**Task objective:** The material beneath this line should be printed exactly, with its pictures omitted.

Start of Source data

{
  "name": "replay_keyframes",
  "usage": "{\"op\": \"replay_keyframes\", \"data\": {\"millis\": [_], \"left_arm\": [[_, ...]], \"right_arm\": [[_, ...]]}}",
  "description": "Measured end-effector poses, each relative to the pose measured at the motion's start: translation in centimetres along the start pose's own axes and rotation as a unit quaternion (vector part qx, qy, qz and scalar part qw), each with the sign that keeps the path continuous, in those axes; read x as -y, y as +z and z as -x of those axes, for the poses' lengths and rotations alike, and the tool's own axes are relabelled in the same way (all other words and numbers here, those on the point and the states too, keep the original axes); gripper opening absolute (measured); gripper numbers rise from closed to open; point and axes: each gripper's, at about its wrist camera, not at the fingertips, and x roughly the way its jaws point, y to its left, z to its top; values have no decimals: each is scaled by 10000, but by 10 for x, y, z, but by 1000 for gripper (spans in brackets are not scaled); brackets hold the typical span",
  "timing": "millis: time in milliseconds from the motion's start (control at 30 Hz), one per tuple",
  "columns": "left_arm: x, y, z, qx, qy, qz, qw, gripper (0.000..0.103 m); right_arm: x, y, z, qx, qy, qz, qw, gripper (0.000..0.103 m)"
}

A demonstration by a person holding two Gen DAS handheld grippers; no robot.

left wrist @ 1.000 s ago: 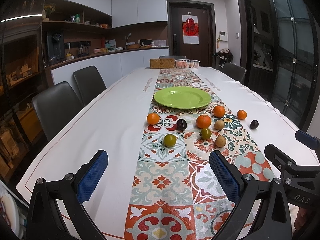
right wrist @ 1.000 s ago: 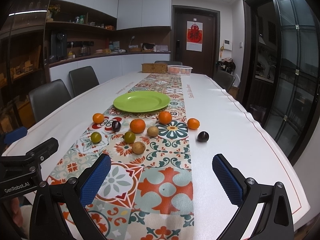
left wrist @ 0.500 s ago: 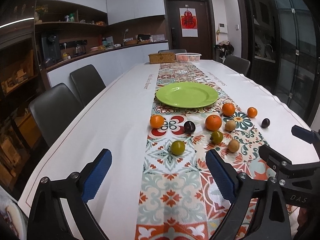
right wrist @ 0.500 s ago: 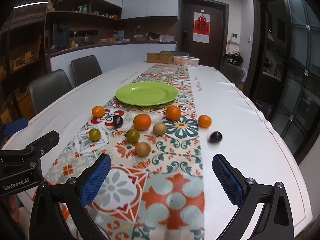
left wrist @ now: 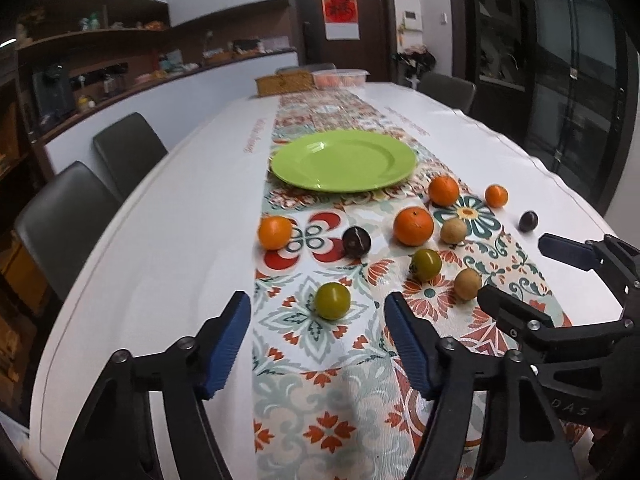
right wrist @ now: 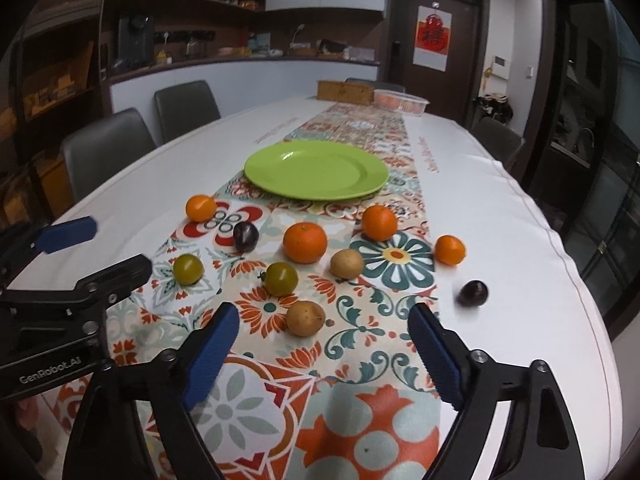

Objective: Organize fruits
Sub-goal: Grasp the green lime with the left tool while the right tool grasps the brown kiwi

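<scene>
A: Talk me through it. Where are your grippers?

B: Both low over the near end of the table [left wrist: 168,240]. My left gripper [left wrist: 318,344] has its blue pads apart and closing, with nothing between them. A green tomato [left wrist: 332,301] sits on the patterned runner [left wrist: 320,400] just beyond the tips, untouched.

A: And the right?

B: My right gripper [right wrist: 324,346] is the same: pads spread, jaws closing, gripping nothing. A brown fruit [right wrist: 305,317] lies just ahead of the gap, nearer the left pad, and clear of both.

A: The rest of the fruit?

B: All loose on the cloth, in front of the green plate [right wrist: 316,169], whose surface is bare. From the right camera: a big orange [right wrist: 305,242] in the middle, another orange [right wrist: 379,222] nearer the plate, a small one [right wrist: 450,250] out right on the white cloth, one more [right wrist: 201,208] far left. A second green tomato [right wrist: 281,278] and a second brown fruit [right wrist: 346,263] sit mid-runner. One dark plum [right wrist: 245,236] is left of the big orange, another [right wrist: 473,293] alone on the right, just beyond my right pad.

A: Anything at the far end?

B: A wicker box [left wrist: 284,83] and a clear tub [left wrist: 340,79], side by side.
</scene>
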Motion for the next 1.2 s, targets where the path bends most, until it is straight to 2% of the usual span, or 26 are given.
{"op": "replay_keyframes", "data": {"millis": [133, 267, 500, 767, 933, 1000, 1200], "left_arm": [[0, 3, -15, -184, -166, -26, 9997, 62], [3, 5, -31, -415, -332, -52, 9986, 49], [2, 5, -49, -653, -479, -52, 9967, 33], [2, 9, -55, -691, -361, -143, 9969, 27], [-1, 9, -58, -720, -311, -160, 9968, 26], [-1, 10, -59, -725, -326, -179, 9967, 26], [-1, 11, -59, -736, -319, -246, 9965, 25]], "right_arm": [[0, -1, -13, -213, 91, 4, 9997, 76], [3, -1, -24, -428, 198, -74, 9989, 69], [8, -1, -41, -672, 373, -249, 9967, 56], [3, 1, -48, -729, 538, -191, 9957, 47], [1, 0, -53, -806, 612, -208, 9947, 38], [2, 0, -53, -796, 593, -215, 9948, 31], [5, 2, -55, -795, 643, -296, 9943, 30]]}}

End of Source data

**Answer area:**
{
  "name": "replay_keyframes",
  "usage": "{\"op\": \"replay_keyframes\", \"data\": {\"millis\": [_], \"left_arm\": [[_, ...]], \"right_arm\": [[_, ...]]}}",
  "description": "Measured end-effector poses, each relative to the pose measured at the motion's start: translation in centimetres along the start pose's own axes and rotation as a unit quaternion (vector part qx, qy, qz and scalar part qw), each with the sign that keeps the path continuous, in those axes; read x as -y, y as +z and z as -x of those axes, for the poses' lengths and rotations alike, and the tool's own axes are relabelled in the same way (all other words and numbers here, those on the point and the states too, keep the original axes); gripper opening absolute (measured); gripper numbers rise from closed to open; point and axes: each gripper's, at about its wrist camera, not at the fingertips, and x roughly the way its jaws point, y to its left, z to its top; values have no decimals: each is scaled by 10000, but by 10 for x, y, z, but by 1000 for gripper (spans in brackets are not scaled); brackets hold the typical span",
  "timing": "millis: time in milliseconds from the motion's start (control at 30 Hz), one per tuple",
  "columns": "left_arm: x, y, z, qx, qy, qz, qw, gripper (0.000..0.103 m); right_arm: x, y, z, qx, qy, qz, qw, gripper (0.000..0.103 m)"
}

A demonstration by a person holding two Gen DAS handheld grippers; no robot.

left wrist @ 1.000 s ago: 
right wrist @ 1.000 s ago: 
left wrist @ 0.500 s ago: 
right wrist @ 0.500 s ago: 
left wrist @ now: 
right wrist @ now: 

Objective: Organize fruits
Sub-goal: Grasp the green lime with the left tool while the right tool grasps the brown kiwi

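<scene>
A: Talk me through it. Where are your grippers?

B: Both low over the near end of the table [left wrist: 168,240]. My left gripper [left wrist: 318,344] has its blue pads apart and closing, with nothing between them. A green tomato [left wrist: 332,301] sits on the patterned runner [left wrist: 320,400] just beyond the tips, untouched.

A: And the right?

B: My right gripper [right wrist: 324,346] is the same: pads spread, jaws closing, gripping nothing. A brown fruit [right wrist: 305,317] lies just ahead of the gap, nearer the left pad, and clear of both.

A: The rest of the fruit?

B: All loose on the cloth, in front of the green plate [right wrist: 316,169], whose surface is bare. From the right camera: a big orange [right wrist: 305,242] in the middle, another orange [right wrist: 379,222] nearer the plate, a small one [right wrist: 450,250] out right on the white cloth, one more [right wrist: 201,208] far left. A second green tomato [right wrist: 281,278] and a second brown fruit [right wrist: 346,263] sit mid-runner. One dark plum [right wrist: 245,236] is left of the big orange, another [right wrist: 473,293] alone on the right, just beyond my right pad.

A: Anything at the far end?

B: A wicker box [left wrist: 284,83] and a clear tub [left wrist: 340,79], side by side.
</scene>
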Motion for the next 1.2 s, targets where the path bends most, until it is straight to 2% of the usual span, or 26 are given.
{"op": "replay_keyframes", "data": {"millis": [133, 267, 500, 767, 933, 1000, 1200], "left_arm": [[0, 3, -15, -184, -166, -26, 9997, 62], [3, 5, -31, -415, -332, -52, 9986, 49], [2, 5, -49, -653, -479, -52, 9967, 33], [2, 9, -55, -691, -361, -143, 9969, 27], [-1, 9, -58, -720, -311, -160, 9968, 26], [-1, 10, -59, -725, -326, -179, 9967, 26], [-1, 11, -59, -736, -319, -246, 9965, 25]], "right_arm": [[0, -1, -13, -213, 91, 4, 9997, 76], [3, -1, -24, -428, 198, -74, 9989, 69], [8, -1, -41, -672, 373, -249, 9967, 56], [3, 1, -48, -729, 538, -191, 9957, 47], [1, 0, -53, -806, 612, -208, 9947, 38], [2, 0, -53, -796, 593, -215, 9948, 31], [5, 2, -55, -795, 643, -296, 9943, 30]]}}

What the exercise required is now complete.